* _INSTRUCTIONS FOR THE TASK_: For the data below, retype word for word the lines from the one containing "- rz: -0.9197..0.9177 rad" through the one containing "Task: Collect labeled"; drop the pictures.
──────── SUPPLIED RECORDS ────────
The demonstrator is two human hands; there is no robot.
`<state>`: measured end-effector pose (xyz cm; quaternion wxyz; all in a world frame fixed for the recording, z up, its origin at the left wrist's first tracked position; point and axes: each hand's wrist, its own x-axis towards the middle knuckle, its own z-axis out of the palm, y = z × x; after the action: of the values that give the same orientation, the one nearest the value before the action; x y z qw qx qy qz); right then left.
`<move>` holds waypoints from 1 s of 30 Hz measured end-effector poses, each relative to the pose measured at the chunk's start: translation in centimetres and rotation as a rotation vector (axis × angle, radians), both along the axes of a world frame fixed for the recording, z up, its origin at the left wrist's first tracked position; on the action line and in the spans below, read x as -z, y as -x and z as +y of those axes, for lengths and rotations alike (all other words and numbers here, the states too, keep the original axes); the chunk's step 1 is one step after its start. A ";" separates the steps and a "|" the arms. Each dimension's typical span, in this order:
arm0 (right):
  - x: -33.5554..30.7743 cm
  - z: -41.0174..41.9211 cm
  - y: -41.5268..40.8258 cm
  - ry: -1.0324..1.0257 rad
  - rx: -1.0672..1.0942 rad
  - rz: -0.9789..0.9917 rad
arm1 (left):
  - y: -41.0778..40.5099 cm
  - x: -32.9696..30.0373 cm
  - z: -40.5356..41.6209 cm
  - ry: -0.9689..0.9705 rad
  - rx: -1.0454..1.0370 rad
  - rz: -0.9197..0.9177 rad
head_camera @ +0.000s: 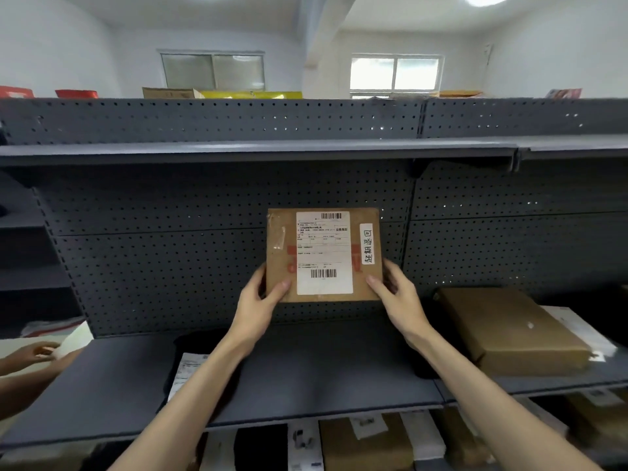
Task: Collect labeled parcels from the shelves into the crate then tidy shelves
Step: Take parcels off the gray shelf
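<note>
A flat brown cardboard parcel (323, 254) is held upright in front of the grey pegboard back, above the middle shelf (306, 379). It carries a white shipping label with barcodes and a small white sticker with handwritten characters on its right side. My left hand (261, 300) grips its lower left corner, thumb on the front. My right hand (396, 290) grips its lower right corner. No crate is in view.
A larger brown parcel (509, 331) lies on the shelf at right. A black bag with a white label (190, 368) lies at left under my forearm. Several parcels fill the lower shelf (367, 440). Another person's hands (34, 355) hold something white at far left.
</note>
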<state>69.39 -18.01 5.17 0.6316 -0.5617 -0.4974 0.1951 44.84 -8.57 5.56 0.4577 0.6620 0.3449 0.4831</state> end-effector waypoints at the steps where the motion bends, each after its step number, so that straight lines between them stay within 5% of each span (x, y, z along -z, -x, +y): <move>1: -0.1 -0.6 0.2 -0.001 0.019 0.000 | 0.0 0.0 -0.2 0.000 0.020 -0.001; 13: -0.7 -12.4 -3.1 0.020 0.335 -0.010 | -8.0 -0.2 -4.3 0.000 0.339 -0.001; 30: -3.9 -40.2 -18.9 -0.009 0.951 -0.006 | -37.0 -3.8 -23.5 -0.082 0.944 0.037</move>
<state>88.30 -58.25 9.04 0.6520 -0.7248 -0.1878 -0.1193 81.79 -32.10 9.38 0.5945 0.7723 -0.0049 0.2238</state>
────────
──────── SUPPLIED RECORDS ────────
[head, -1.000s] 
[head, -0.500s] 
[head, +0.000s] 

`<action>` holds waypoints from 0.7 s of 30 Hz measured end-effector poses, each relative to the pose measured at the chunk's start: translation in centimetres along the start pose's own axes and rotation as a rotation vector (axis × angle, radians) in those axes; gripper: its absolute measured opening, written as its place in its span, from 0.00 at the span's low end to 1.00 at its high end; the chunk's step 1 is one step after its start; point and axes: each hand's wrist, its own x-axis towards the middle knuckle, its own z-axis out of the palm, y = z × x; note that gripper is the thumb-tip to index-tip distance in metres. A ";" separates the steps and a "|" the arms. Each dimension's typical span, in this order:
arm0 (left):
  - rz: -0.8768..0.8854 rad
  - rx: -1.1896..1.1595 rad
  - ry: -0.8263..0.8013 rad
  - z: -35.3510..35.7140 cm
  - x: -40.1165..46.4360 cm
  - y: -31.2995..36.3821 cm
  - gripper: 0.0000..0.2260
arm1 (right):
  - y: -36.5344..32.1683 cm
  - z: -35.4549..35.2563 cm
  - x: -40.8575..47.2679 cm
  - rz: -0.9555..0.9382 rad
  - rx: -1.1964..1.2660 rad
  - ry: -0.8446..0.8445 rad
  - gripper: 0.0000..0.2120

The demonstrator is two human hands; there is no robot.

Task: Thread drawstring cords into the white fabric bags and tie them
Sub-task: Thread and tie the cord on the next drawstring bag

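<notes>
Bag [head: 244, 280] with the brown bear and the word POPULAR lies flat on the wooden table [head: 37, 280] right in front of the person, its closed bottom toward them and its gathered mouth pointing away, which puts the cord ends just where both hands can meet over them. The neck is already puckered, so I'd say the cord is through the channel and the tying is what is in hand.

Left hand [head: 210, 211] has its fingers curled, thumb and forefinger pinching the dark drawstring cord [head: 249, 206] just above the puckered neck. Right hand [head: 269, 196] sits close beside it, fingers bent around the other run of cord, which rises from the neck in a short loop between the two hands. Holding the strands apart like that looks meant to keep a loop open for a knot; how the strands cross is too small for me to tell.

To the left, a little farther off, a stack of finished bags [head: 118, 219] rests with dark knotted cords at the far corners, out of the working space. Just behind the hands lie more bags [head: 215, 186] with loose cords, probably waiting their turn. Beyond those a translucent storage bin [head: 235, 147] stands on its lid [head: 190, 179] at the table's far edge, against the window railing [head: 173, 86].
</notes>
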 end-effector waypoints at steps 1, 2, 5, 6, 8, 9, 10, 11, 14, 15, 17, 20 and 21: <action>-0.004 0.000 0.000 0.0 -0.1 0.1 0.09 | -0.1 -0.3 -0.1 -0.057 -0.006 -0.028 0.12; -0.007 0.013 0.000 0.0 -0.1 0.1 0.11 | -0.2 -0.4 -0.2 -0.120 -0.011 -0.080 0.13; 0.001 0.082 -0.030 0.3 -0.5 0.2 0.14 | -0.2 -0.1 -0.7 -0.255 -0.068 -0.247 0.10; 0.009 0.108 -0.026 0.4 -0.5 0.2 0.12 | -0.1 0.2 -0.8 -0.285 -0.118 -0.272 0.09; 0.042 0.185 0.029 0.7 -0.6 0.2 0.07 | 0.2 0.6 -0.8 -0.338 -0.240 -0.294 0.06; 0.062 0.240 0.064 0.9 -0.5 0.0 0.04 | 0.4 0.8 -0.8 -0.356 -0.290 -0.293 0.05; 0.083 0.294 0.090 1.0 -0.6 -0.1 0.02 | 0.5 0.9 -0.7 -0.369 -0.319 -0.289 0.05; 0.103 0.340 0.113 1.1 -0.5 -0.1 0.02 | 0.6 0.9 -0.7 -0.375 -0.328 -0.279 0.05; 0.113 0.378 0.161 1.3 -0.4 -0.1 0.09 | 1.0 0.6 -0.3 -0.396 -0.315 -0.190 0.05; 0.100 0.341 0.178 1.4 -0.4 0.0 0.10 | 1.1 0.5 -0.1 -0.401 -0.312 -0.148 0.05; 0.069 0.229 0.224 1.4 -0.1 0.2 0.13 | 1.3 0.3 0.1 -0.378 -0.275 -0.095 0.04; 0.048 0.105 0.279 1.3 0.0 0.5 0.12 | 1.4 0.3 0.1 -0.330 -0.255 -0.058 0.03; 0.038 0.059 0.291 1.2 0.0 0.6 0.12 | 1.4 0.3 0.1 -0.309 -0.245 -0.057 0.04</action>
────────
* _RESULT BELOW_:
  - rz: -0.9197..0.9177 rad
head_camera @ +0.000s: 
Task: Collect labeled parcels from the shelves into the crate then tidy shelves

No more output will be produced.